Investment process: Top-down and bottom-up considerations
Managers Dean Orrico and Rob Lauzon follow a combination of top-down and bottom-up investment processes aiming to invest in a broad portfolio of actively managed Canadian and US equity income securities generating total returns in excess of the benchmark S&P/TSX Composite High Dividend index. Orrico chairs the Middlefield Group investment committee that oversees all the mandates for Middlefield funds. The committee meets at least weekly; discussions encompass the outlook for markets including interest rates, monetary accommodation and favoured developed market exposure – a key consideration is the outlook for the Canadian versus the US economy. The committee provides information to the Middlefield portfolio managers regarding their asset allocation decisions, while the individual managers are responsible for populating the funds. Orrico is the lead fund manager of MCT and along with Lauzon is assisted on a day-to-day basis by Mike Foley, who is an analyst focusing on bottom-up research on individual stocks and sectors. He provides input to the two managers, who select the stocks for inclusion in the portfolio.
The pervasive theme in the portfolio is equity income. There are only subsets of companies in the North American markets that pay dividends; potential investments are screened and are limited to those companies that are paying or have a history of growing their dividends. Occasionally, the managers may purchase a company that is not yet paying a dividend, but which is expected to in the near future. Currently, 100% of the portfolio is invested in companies that have a history of paying a dividend, and substantially all have guided that dividends will increase over time. Typically, portfolio companies have dividend yields higher than 2% and investment decisions are contingent on them having an attractive relative valuation.

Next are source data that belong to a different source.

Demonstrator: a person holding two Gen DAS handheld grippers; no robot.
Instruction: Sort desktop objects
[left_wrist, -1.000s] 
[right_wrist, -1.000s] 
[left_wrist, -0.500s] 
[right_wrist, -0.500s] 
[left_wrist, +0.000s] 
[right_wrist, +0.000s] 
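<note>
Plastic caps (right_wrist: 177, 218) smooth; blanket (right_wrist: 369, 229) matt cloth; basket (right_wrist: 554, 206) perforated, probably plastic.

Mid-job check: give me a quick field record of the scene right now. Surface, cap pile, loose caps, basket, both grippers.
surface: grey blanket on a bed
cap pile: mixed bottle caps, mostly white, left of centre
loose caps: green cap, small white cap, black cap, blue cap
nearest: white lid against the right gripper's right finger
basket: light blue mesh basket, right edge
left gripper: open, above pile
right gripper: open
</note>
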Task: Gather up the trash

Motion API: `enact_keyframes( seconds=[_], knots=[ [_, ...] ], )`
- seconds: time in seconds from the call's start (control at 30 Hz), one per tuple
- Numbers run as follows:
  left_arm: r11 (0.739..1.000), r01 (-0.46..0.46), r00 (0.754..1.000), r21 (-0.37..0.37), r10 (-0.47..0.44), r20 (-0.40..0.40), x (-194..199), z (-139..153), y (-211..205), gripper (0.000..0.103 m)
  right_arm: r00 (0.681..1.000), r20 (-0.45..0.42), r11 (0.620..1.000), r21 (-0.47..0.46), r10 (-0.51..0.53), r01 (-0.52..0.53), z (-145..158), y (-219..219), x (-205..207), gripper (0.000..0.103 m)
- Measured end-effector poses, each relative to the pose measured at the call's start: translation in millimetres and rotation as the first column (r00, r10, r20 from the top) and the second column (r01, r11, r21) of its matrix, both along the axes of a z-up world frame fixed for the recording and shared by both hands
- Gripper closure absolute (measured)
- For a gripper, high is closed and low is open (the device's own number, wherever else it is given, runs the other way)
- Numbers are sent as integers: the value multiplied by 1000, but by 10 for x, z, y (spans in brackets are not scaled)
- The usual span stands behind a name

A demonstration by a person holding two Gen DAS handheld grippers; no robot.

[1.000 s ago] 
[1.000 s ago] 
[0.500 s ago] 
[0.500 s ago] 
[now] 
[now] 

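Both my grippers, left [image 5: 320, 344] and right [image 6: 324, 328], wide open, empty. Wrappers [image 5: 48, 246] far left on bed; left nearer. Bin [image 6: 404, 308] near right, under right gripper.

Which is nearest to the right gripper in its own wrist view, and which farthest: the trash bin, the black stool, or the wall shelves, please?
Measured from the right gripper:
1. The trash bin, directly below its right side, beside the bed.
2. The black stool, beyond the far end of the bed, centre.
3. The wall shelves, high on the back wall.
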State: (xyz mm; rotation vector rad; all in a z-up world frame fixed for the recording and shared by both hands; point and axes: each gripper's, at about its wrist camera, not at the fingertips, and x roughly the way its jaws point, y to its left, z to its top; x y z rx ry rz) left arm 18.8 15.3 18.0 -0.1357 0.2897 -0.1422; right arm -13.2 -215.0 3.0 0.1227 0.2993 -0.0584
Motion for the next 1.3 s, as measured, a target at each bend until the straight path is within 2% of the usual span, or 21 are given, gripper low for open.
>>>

Screens are used extensively in the bottom-up stock selection process – dividend yield is first; however, high-yield companies are not automatically included in the portfolio. Lead manager Orrico has been running income portfolios for more than 20 years and says he understands the pitfalls of reaching for yield. He is more comfortable investing in a company with an attractive business paying a 2.5% dividend yield than a ‘bad’ company paying a much higher yield. There is a company in the portfolio on a 7-8% yield, but Orrico argues that the stock is mispriced. Potential investments are also screened for balance sheet strength; excessive debt is viewed as an impediment to the payment of dividends – a company needs a comfortable level of free cash flow to cover dividends. Other metrics include a focus on the payout ratio after the deduction of sustainable capex.
Prior to investment, the managers meet with the management of potential portfolio holdings, either face to face or via a call to discuss areas not covered in public documents; trying to gain a better understanding of their strategies. When meeting with an energy company, for instance, discussions centre on their dividend policy (whether it will be maintained or increased), how capital is being allocated between different projects, how this ties in with MCT’s macro view of commodity prices, and plans for the level of debt and what the proceeds will be used for. It is important to have an understanding of the potential internal rates of return for capital allocation projects and whether this will lead to higher future dividend growth. Discussions with industrial companies may include an assessment of the competitive environment, new product pipelines, management succession planning and control procedures in place – MCT’s managers do not want nasty surprises from financial misstatements.
The managers believe that interest rates will remain low for the foreseeable future. Hence, there is significant demand for stable cash flow-producing businesses like oil & gas pipelines and REITs, which they consider attractive. However, they typically invest in companies with market caps above C$1bn; liquidity is viewed as very important as the managers want the ability to reduce exposure quickly if a permanent impairment is identified at a company.
MCT’s research goes beyond using screens, with third-party resources used for areas of the market that are seen as too complex for a generalist portfolio manager. Healthcare is a very complex industry, where current issues include debates surrounding predatory drug pricing, the Affordable Care Act and its impact on Medicaid and hospitals. MCT works on an exclusive basis with third-party firms (meaning it is the only Canadian money manager these firms work with), which provide insight and views on complicated industries. In healthcare, MCT uses Sector & Sovereign Research (SSR), whose co-founder Dr Richard Evans is a highly regarded, ex-Sanford Bernstein analyst with a proprietary method to analyse the drug pipelines of big pharma companies.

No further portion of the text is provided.